Je crois vous entendre ; vous gageriez, j’en suis sûre, que j’ai été séduite par des présents ? Gagez, madame, faites-moi cette galanterie-là ; vous perdrez, et ce sera une manière de donner tout à fait noble.

Dorante.

Des présents, madame ! Que pourrais-je lui donner qui fût digne de ce que je lui dois ?

Lisette.

Attendez, monsieur ; disons pourtant la vérité.
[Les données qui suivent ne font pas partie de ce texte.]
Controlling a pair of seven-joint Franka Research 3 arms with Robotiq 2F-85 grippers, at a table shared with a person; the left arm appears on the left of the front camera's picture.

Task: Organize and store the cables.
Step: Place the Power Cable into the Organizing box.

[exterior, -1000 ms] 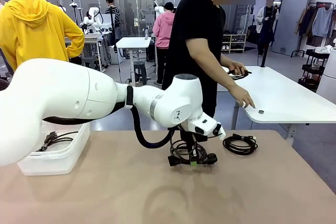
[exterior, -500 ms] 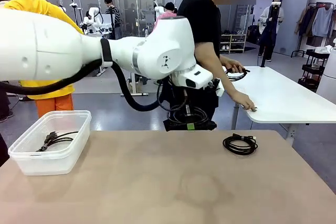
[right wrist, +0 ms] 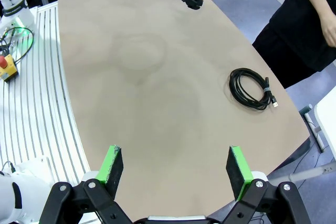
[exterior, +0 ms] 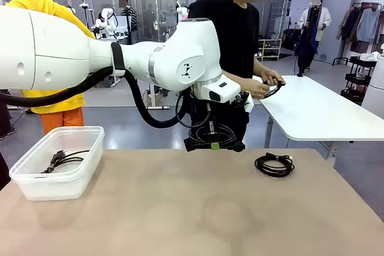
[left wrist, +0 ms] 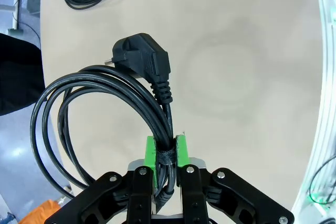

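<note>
Two tools are showing: the left tool (exterior: 214, 145), pointing down from an arm reaching over the far edge of the surface (exterior: 180, 208), is clamping a coiled cable (exterior: 213, 131) at its tie, while the right tool (right wrist: 176, 163) is standing wide open. The held coil is hanging clear of the surface, its loop spreading sideways from the pads and its plug (left wrist: 142, 59) jutting past them; another cable (exterior: 274, 165) is lying flat nearby.
</note>
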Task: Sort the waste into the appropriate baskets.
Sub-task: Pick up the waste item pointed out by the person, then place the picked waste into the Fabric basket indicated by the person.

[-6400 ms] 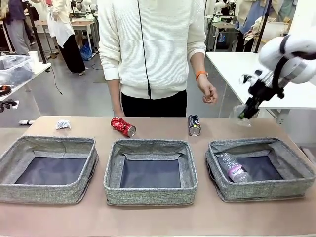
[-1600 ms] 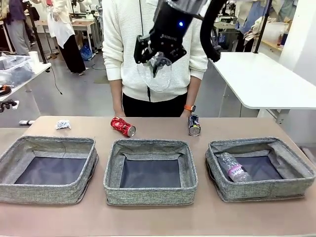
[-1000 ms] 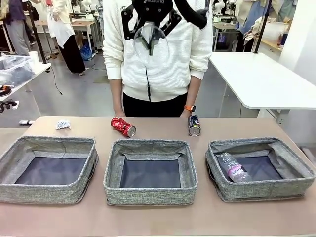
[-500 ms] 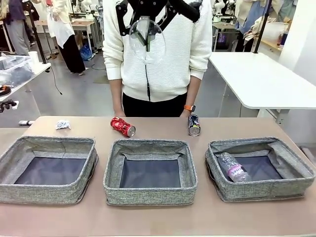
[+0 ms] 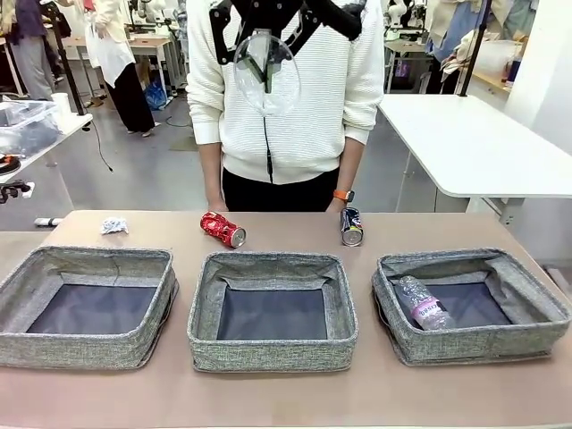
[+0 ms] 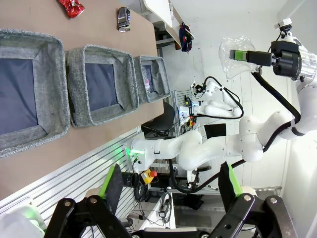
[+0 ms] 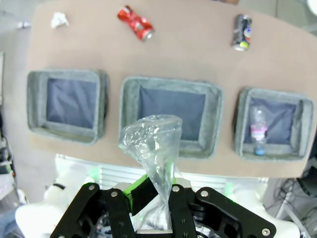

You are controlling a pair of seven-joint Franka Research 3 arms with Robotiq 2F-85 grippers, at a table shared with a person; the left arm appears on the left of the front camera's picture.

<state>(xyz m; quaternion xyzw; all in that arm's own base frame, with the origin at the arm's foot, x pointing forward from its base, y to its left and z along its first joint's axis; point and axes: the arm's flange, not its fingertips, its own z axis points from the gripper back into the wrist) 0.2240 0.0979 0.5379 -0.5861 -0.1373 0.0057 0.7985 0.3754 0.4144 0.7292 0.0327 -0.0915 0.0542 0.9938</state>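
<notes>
On the table (image 5: 286, 398) the left basket (image 5: 85, 350), the middle basket (image 5: 273, 353) and the right basket (image 5: 474, 344) stand in a row. High above them the right gripper (image 5: 265, 36) is clamped on a crumpled clear bottle (image 5: 266, 80), while the left gripper (image 6: 169, 173) stands wide with nothing between its fingers. A purple-labelled bottle (image 5: 422, 304) lies in the right basket; beyond the baskets — on the bare tabletop — lie a red can (image 5: 222, 229), a dark can (image 5: 351, 226) and, far left, a small paper wad (image 5: 113, 224).
</notes>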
Dans vos transports, vous m’avez promis d’être extrêmement reconnaissant, si jamais vous aviez le bonheur d’être à madame ; il faut convenir de cela.

Angélique.

Eh ! je serais la première à vous donner moi-même.

Dorante.

Que je suis à plaindre d’avoir livré mon cœur à tant d’amour !

Lisette.

J’entre dans votre douleur, monsieur ; mais faites comme moi. Je n’avais que de bonnes intentions ; j’aime ma maîtresse, tout injuste qu’elle est ; je voulais unir son sort à celui d’un homme qui lui aurait rendu la vie heureuse et tranquille ; mes motifs lui sont suspects, et j’y renonce. Imitez-moi, privez-vous de votre côté du plaisir de voir Angélique, sacrifiez votre amour à ses inquiétudes ; vous êtes capable de cet effort-là.